Task prompt. Pictures aside, print all of the data below exactly as written.

···

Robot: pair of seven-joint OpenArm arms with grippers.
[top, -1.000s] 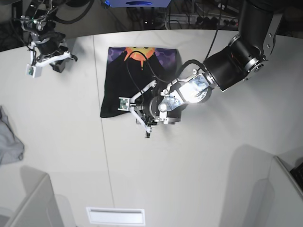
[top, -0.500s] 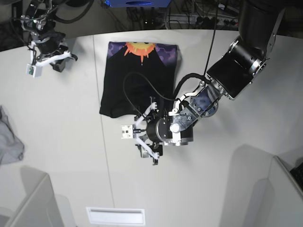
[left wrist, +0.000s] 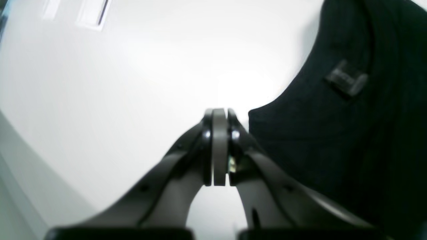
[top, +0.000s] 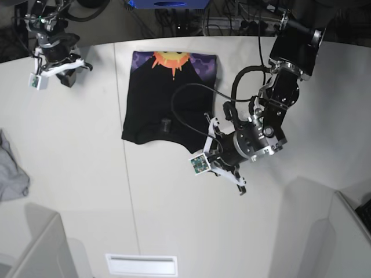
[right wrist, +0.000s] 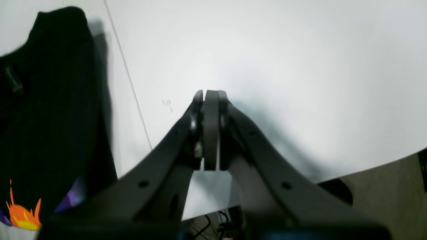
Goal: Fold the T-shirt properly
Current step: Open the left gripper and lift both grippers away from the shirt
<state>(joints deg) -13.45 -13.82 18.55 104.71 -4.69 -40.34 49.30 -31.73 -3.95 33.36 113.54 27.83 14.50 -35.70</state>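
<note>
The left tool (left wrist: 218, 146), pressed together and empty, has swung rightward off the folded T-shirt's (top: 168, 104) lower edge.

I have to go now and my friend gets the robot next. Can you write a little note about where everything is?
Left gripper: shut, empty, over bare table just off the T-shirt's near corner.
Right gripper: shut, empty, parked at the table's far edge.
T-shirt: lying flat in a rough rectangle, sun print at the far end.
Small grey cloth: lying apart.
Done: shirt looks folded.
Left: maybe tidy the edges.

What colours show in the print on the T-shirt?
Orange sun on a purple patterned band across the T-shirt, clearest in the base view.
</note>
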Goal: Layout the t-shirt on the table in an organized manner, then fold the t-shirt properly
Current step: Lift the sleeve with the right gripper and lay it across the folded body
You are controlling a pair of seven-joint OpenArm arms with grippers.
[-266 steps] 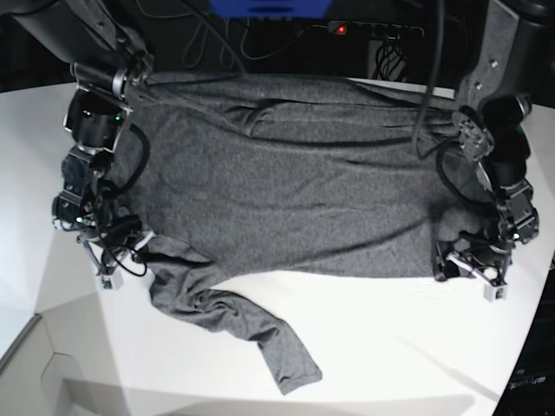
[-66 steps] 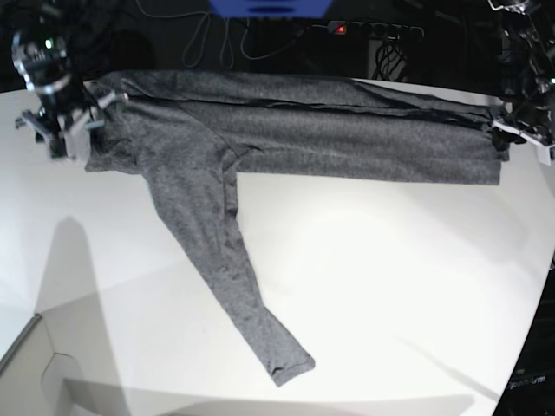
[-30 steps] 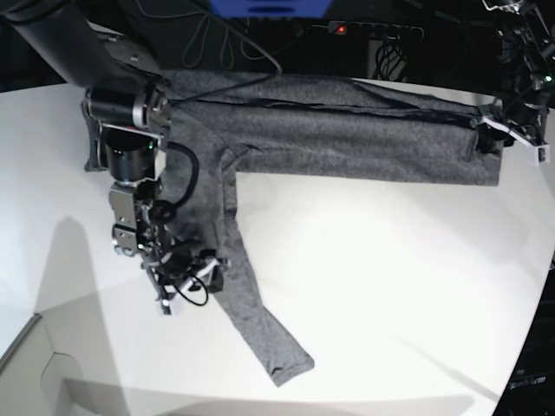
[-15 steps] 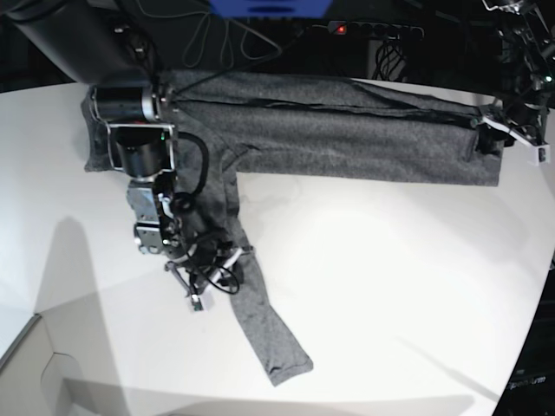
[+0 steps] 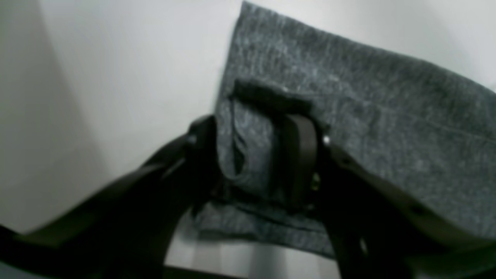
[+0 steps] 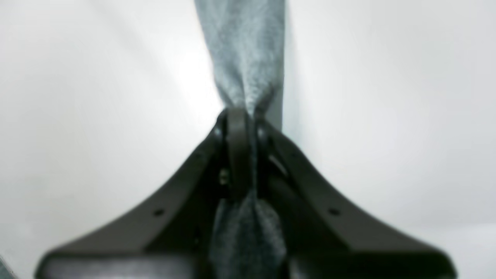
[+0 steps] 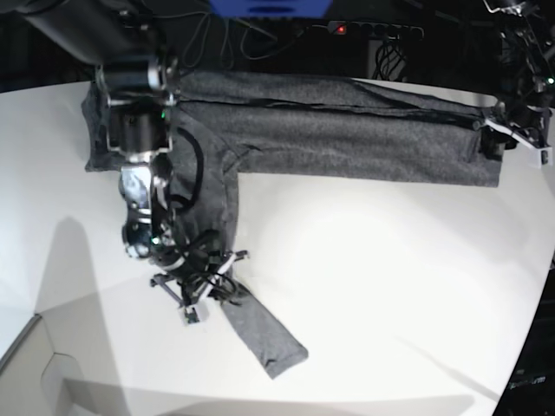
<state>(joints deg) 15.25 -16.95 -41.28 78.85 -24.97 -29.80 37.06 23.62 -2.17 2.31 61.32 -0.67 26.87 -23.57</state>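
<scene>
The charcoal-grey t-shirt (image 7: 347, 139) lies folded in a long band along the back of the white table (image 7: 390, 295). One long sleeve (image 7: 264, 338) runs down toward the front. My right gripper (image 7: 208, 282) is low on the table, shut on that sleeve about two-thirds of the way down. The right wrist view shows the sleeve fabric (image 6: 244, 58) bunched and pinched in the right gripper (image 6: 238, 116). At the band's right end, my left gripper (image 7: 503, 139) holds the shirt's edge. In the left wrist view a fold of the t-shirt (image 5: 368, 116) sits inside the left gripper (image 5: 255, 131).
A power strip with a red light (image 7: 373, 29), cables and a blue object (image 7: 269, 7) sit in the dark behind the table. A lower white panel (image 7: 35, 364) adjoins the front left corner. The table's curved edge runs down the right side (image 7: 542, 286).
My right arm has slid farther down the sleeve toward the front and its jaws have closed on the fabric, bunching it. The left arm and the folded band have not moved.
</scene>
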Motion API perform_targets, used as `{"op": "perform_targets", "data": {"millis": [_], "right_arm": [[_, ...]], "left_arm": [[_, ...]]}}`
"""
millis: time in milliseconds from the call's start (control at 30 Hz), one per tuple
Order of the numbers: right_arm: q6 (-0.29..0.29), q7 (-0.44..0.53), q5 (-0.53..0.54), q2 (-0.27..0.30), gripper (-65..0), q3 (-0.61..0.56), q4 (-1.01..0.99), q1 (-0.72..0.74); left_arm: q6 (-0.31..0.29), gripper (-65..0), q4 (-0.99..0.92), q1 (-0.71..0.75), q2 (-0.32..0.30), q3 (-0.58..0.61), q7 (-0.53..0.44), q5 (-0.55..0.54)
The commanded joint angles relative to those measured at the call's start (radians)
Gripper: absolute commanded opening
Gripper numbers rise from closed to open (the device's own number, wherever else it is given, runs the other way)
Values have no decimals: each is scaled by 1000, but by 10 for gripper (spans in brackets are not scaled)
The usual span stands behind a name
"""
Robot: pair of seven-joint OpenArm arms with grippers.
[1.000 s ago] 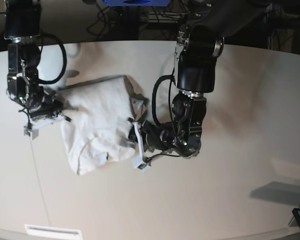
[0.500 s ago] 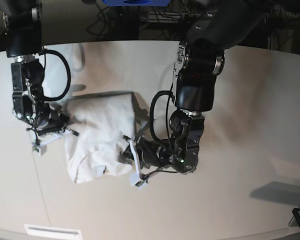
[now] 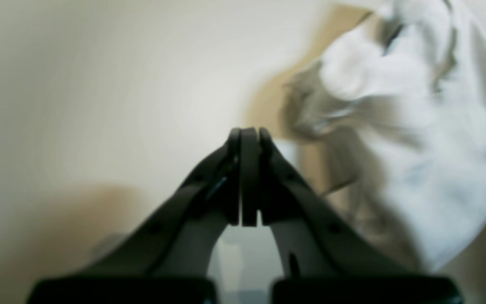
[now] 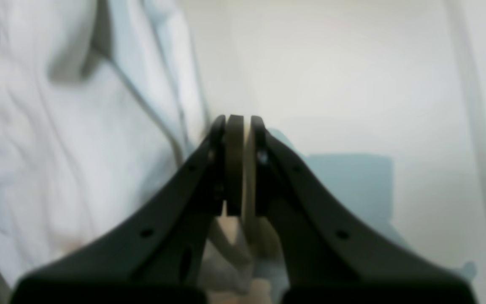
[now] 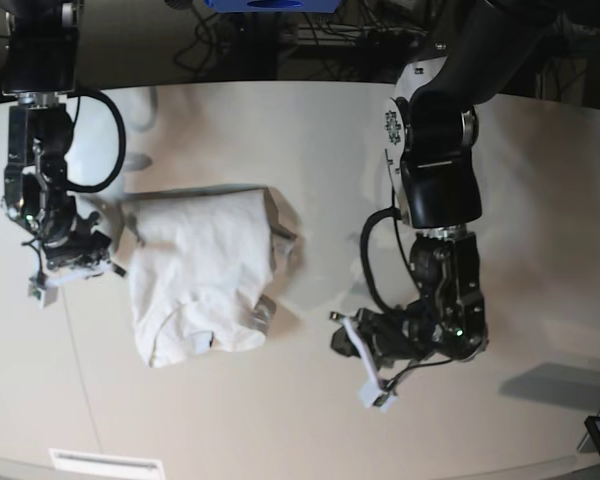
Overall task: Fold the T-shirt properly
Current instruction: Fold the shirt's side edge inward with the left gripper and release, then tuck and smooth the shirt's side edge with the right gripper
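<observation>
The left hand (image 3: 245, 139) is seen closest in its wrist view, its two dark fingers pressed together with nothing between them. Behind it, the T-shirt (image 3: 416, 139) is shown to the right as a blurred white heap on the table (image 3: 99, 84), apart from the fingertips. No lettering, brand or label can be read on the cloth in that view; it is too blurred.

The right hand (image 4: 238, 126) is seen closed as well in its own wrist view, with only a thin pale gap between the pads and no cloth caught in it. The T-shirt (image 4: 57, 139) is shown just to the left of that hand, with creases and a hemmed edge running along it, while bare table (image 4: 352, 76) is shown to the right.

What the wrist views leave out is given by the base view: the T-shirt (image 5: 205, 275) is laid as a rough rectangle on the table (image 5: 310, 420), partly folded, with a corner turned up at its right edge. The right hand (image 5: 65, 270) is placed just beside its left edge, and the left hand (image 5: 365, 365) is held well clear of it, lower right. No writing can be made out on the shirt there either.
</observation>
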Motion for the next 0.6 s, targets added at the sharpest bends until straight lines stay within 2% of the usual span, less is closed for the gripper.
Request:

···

Reply.
Robot: pair of seven-joint OpenArm arms with grippers.
[top, -1.000s] 
[top, -0.500s] 
[left wrist, +0.000s] 
[top, +0.000s] 
[right wrist, +0.000s] 
Goal: Fold the T-shirt properly
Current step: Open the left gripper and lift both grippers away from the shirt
<state>(joints deg) -13.45 -13.82 18.55 104.71 -4.69 -40.34 49.30 -31.73 -3.95 33.36 113.54 27.83 14.50 -35.70</state>
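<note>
The left tool (left wrist: 218, 146), pressed together and empty, has swung rightward off the folded T-shirt's (top: 168, 104) lower edge.

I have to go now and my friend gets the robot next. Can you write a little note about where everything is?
Left gripper: shut, empty, over bare table just off the T-shirt's near corner.
Right gripper: shut, empty, parked at the table's far edge.
T-shirt: lying flat in a rough rectangle, sun print at the far end.
Small grey cloth: lying apart.
Done: shirt looks folded.
Left: maybe tidy the edges.

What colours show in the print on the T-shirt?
Orange sun on a purple patterned band across the T-shirt, clearest in the base view.
</note>
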Goal: Layout the t-shirt on the table in an organized manner, then fold the t-shirt properly
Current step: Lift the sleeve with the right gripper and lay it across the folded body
You are controlling a pair of seven-joint OpenArm arms with grippers.
[-266 steps] 
[-66 steps] 
[-30 steps] 
[-15 steps] 
[+0 steps] 
[+0 steps] 
[+0 steps] 
<state>(joints deg) 15.25 -16.95 -41.28 78.85 -24.97 -29.80 37.06 23.62 -2.17 2.31 61.32 -0.67 26.87 -23.57</state>
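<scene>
The charcoal-grey t-shirt (image 7: 347, 139) lies folded in a long band along the back of the white table (image 7: 390, 295). One long sleeve (image 7: 264, 338) runs down toward the front. My right gripper (image 7: 208, 282) is low on the table, shut on that sleeve about two-thirds of the way down. The right wrist view shows the sleeve fabric (image 6: 244, 58) bunched and pinched in the right gripper (image 6: 238, 116). At the band's right end, my left gripper (image 7: 503, 139) holds the shirt's edge. In the left wrist view a fold of the t-shirt (image 5: 368, 116) sits inside the left gripper (image 5: 255, 131).
A power strip with a red light (image 7: 373, 29), cables and a blue object (image 7: 269, 7) sit in the dark behind the table. A lower white panel (image 7: 35, 364) adjoins the front left corner. The table's curved edge runs down the right side (image 7: 542, 286).
My right arm has slid farther down the sleeve toward the front and its jaws have closed on the fabric, bunching it. The left arm and the folded band have not moved.
</scene>
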Motion API perform_targets, used as `{"op": "perform_targets", "data": {"millis": [_], "right_arm": [[_, ...]], "left_arm": [[_, ...]]}}`
"""
millis: time in milliseconds from the call's start (control at 30 Hz), one per tuple
Order of the numbers: right_arm: q6 (-0.29..0.29), q7 (-0.44..0.53), q5 (-0.53..0.54), q2 (-0.27..0.30), gripper (-65..0), q3 (-0.61..0.56), q4 (-1.01..0.99), q1 (-0.72..0.74); left_arm: q6 (-0.31..0.29), gripper (-65..0), q4 (-0.99..0.92), q1 (-0.71..0.75), q2 (-0.32..0.30), q3 (-0.58..0.61), q7 (-0.53..0.44), q5 (-0.55..0.54)
The commanded joint angles relative to those measured at the call's start (radians)
Gripper: absolute commanded opening
Gripper numbers rise from closed to open (the device's own number, wherever else it is given, runs the other way)
Values have no decimals: each is scaled by 1000, but by 10 for gripper (spans in brackets are not scaled)
The usual span stands behind a name
"""
Robot: pair of seven-joint OpenArm arms with grippers.
[1.000 s ago] 
[0.500 s ago] 
[now] 
[now] 
[now] 
Overall task: Fold the T-shirt properly
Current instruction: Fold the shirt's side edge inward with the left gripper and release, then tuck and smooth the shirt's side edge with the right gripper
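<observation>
The left hand (image 3: 245, 139) is seen closest in its wrist view, its two dark fingers pressed together with nothing between them. Behind it, the T-shirt (image 3: 416, 139) is shown to the right as a blurred white heap on the table (image 3: 99, 84), apart from the fingertips. No lettering, brand or label can be read on the cloth in that view; it is too blurred.

The right hand (image 4: 238, 126) is seen closed as well in its own wrist view, with only a thin pale gap between the pads and no cloth caught in it. The T-shirt (image 4: 57, 139) is shown just to the left of that hand, with creases and a hemmed edge running along it, while bare table (image 4: 352, 76) is shown to the right.

What the wrist views leave out is given by the base view: the T-shirt (image 5: 205, 275) is laid as a rough rectangle on the table (image 5: 310, 420), partly folded, with a corner turned up at its right edge. The right hand (image 5: 65, 270) is placed just beside its left edge, and the left hand (image 5: 365, 365) is held well clear of it, lower right. No writing can be made out on the shirt there either.
</observation>
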Motion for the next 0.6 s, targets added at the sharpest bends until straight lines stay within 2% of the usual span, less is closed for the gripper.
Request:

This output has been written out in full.